2. Run the above chunks in order. You have now loaded the functions for
use in your session.
3. Get your output like this:
`result <- helpAR([YOUR TABLE]$[PHONES COLUMN])`
`result` will be a vector with length and ordering equal to the input.
Replace the original phones column with it if you're feeling confident,
or add it as a new column to be cautious.
## Cleanup
Remove the translation tables:
```{r table-removing}
rm(arM, arC, arL, alt1, alt2, alt3, alt4, alt5, alt6, weird, loweird)
```
Clean the functions out of working memory:
```{r function-removing}
rm(savAR, parsAR, fixAR, sendAR, makAR, helpAR)
```
## Caveats
- Requires that you feed it a vector in which every item is a *single*
phoneme. Giving a column of a tibble, table, or data.frame in which
each cell is a phone will work fine.
- Currently, *`helpAR`* a) disregards stress and b) only recognizes
digits 0-2 for stress. (Stress is being handled with the `alt_`
tables, so changing that should be fairly transparent copy and paste
if you need that in your life.)
- Doesn't have full TIMIT support yet ("ENG" is supported, no others);
you'd want to add it to `weird` if you need it.
- I'm not a phonologist. I am, specifically, a linguist who avoids
phonology as much as I am able because I have neurological issues
that prevent me from recognizing IPA. I have proofread the lists
helpAR uses multiple times and *believe* all the IPA is assigned to
the right ARPAbet and vice versa. [Tell me if they're not.](https://github.com/cyrusae/helpAR/issues)
## Attribution
If you use *`helpAR`* in your own work, you should be transparent about
that for two reasons:
1. Any script you hand someone else that tries to call on it without
context will mysteriously fail, which is at best embarrassing.

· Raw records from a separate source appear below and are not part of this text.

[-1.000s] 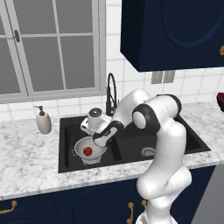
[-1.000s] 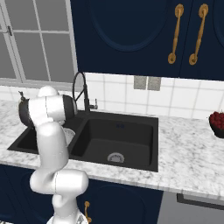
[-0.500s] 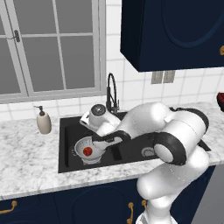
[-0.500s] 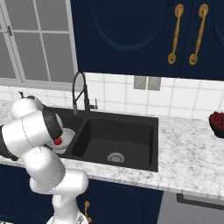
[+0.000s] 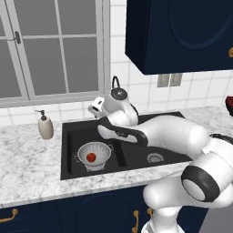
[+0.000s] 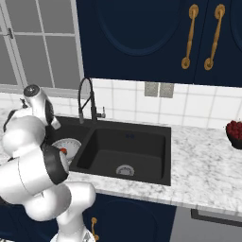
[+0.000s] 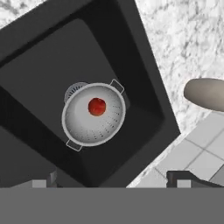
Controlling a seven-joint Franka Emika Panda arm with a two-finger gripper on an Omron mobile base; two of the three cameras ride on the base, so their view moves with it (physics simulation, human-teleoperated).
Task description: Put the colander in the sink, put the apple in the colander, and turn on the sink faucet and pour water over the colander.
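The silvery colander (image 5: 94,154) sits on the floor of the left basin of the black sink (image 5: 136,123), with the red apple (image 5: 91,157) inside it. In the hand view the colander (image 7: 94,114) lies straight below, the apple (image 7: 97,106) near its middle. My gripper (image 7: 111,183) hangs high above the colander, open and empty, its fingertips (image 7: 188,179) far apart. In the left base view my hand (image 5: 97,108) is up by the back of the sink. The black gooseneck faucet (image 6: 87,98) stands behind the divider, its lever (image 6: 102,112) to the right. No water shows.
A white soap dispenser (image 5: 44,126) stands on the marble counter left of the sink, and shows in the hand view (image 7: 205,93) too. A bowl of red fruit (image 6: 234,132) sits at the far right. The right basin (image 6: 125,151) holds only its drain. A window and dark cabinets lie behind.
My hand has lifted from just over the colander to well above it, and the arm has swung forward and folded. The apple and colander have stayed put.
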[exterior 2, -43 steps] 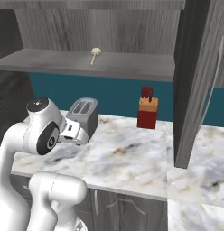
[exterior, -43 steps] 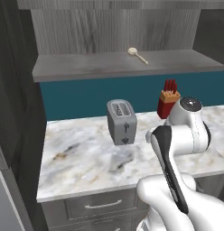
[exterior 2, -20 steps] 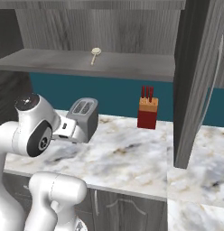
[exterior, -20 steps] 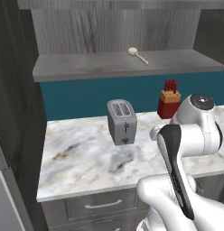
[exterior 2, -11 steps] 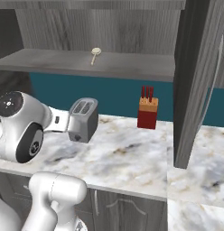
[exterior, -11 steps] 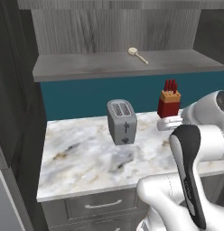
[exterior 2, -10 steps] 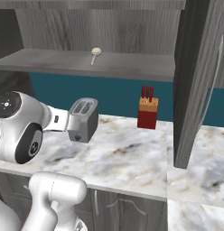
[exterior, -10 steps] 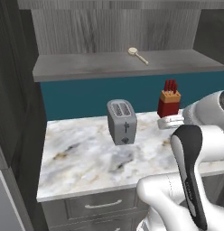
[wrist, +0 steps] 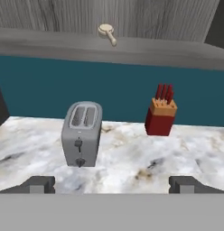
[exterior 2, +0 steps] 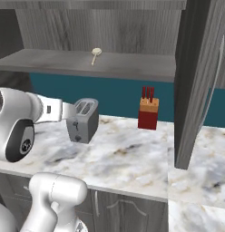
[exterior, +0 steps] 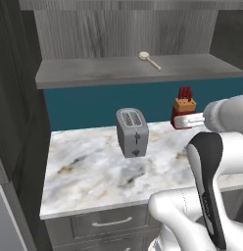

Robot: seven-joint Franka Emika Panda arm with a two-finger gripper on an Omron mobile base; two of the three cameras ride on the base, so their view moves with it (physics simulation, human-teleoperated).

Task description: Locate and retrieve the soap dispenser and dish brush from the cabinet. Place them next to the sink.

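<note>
While hand (wrist: pixel 112 184) gapes wide over counter, dish brush (wrist: pixel 107 33) lies well above on cabinet shelf (wrist: pixel 50 41).

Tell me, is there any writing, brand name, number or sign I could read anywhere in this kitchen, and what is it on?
No readable text anywhere.
Toaster: dark marks on its end, near the lever and knob; no letters or numbers.
Knife block: plain red and tan, no label.
Dish brush on the cabinet shelf: bare wood, no print.
Marble counter: veining only.
</note>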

2. It's licensed under LGPL and you shouldn't be a dick.
## Future
This will be a package eventually. I need to work out whether a) there
are any glaring kinks that didn't come up in my initial tests and b) it
could be faster in C++ first. (This appears to be unlikely. A Python port may also happen eventually, but is likely to be much slower due to language constraints.) As of 2022.04.29 it works when I test it but (as you can see) there are not example tests in this document yet.